Print exactly the lines below between the line holding "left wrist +" and the line holding "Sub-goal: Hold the", inclusive, and nothing more.

• _EXERCISE MATERIALS_:
┌──
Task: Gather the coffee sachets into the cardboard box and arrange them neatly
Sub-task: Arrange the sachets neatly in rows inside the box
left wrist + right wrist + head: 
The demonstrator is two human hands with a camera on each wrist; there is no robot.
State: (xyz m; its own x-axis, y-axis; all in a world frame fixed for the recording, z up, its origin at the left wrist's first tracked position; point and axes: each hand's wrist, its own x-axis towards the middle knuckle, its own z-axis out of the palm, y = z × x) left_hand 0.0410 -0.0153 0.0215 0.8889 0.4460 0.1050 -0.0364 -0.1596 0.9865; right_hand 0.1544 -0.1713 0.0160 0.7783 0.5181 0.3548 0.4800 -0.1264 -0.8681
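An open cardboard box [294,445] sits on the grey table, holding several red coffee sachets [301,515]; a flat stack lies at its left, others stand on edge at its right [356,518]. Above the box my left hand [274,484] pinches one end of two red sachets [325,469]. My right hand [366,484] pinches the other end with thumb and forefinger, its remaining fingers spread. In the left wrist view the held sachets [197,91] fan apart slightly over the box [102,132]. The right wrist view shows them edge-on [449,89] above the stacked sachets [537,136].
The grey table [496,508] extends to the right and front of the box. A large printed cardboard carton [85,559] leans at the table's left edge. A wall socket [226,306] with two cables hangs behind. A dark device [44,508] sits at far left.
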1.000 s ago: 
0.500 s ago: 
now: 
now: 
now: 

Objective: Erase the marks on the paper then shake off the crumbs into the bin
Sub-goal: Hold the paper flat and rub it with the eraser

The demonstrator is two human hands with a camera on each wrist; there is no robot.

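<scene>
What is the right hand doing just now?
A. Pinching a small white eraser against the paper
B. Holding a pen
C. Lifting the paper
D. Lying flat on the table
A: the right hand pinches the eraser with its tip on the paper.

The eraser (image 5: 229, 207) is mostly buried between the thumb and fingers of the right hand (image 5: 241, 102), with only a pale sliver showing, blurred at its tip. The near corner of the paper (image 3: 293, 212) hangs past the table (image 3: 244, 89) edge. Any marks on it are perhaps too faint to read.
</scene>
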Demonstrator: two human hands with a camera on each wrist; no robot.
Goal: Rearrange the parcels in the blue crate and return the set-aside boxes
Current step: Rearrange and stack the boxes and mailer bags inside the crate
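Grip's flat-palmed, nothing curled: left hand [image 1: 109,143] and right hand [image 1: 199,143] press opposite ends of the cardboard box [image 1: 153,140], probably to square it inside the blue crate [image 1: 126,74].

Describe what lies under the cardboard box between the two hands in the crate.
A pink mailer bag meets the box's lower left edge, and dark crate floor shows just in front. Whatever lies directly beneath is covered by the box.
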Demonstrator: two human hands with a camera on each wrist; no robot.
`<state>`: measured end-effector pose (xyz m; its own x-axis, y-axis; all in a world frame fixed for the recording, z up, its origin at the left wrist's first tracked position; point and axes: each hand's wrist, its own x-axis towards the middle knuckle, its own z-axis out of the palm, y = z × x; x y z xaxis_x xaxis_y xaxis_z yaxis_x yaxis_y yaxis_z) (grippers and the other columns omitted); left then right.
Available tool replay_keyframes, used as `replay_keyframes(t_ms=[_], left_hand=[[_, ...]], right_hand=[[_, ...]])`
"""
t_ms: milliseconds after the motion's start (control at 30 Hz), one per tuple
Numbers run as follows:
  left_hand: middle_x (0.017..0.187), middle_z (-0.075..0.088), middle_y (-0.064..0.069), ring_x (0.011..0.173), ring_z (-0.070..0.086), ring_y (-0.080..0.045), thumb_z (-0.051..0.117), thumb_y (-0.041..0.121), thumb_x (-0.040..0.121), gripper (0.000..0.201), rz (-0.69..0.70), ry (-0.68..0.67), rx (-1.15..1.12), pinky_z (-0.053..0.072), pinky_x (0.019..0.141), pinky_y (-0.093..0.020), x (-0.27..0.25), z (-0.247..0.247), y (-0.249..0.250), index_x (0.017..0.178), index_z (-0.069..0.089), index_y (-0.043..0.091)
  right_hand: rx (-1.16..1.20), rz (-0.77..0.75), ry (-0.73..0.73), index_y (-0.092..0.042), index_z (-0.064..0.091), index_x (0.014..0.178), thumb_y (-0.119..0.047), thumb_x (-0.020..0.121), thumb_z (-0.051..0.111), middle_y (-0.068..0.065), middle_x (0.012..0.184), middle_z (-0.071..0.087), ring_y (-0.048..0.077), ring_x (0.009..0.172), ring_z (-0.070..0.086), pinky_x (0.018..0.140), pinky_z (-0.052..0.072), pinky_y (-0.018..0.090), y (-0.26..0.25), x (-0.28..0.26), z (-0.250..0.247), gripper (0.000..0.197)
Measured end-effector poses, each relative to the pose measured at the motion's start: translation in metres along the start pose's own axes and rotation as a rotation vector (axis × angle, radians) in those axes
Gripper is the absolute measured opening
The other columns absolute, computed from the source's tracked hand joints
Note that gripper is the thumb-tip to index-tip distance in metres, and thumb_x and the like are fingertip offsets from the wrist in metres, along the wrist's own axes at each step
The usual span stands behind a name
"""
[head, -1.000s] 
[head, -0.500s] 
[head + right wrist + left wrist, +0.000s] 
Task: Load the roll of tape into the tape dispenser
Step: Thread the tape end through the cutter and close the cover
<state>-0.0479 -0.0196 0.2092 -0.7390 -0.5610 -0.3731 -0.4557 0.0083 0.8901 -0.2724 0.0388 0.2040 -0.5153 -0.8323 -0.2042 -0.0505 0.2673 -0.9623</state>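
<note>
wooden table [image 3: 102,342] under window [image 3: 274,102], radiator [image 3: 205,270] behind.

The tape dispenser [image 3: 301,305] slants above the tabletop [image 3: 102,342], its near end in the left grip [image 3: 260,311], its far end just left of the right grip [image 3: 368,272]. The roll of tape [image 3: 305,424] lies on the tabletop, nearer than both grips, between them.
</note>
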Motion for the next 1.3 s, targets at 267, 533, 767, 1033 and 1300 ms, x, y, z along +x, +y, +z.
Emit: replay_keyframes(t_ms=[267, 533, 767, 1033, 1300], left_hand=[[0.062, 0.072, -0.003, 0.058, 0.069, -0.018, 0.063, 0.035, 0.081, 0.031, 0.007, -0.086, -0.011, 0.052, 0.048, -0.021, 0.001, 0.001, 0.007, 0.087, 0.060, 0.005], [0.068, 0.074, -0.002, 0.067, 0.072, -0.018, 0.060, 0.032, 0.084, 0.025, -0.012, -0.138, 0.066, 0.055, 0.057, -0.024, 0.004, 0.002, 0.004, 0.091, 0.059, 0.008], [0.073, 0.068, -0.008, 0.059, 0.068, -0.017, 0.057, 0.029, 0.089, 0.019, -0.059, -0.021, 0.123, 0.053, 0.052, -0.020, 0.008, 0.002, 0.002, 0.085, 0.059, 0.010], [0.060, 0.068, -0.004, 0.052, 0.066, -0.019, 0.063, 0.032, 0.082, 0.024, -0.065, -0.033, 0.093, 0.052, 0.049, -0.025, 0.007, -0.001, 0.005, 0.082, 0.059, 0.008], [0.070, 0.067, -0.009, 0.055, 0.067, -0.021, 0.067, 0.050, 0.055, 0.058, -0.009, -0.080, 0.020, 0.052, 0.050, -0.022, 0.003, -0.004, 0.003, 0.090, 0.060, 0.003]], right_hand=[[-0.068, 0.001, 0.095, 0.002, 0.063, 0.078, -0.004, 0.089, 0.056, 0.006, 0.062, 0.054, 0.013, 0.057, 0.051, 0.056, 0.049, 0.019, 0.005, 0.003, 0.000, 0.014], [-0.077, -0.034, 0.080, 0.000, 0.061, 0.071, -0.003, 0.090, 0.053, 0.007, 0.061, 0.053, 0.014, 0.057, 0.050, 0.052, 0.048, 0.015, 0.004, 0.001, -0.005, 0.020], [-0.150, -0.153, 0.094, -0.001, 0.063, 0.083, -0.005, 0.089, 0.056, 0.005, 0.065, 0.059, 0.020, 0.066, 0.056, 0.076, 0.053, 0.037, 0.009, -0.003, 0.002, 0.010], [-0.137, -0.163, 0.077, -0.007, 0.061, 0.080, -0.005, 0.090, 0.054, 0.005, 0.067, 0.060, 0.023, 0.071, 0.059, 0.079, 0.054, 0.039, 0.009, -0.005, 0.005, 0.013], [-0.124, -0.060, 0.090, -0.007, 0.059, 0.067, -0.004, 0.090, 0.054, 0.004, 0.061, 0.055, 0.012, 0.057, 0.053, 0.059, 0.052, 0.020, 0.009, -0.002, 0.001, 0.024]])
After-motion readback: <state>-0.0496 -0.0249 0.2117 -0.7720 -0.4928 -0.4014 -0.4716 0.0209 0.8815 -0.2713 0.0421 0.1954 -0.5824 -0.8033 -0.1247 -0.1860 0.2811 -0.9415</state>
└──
• _REPLY TO THE EXERCISE_:
left wrist + right wrist + head: 
The demonstrator is two human hands with a camera on each wrist; there is no robot.
State: (xyz m; its own x-axis, y-axis; all in a world frame fixed for the recording, z up, its origin at the left wrist's first tracked position; point and axes: each hand's wrist, its own x-axis towards the middle knuckle, its own z-axis out of the palm, y = z × x) left_hand 0.0410 -0.0153 0.0215 0.8889 0.4460 0.1050 -0.0364 -0.1596 0.9865; right_hand 0.1544 -0.1713 0.0160 0.7783 0.5181 0.3548 0.4800 -0.1264 -0.8681
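An open cardboard box [294,445] sits on the grey table, holding several red coffee sachets [301,515]; a flat stack lies at its left, others stand on edge at its right [356,518]. Above the box my left hand [274,484] pinches one end of two red sachets [325,469]. My right hand [366,484] pinches the other end with thumb and forefinger, its remaining fingers spread. In the left wrist view the held sachets [197,91] fan apart slightly over the box [102,132]. The right wrist view shows them edge-on [449,89] above the stacked sachets [537,136].
The grey table [496,508] extends to the right and front of the box. A large printed cardboard carton [85,559] leans at the table's left edge. A wall socket [226,306] with two cables hangs behind. A dark device [44,508] sits at far left.
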1.000 s ago: 
0.500 s ago: 
now: 
now: 
now: 

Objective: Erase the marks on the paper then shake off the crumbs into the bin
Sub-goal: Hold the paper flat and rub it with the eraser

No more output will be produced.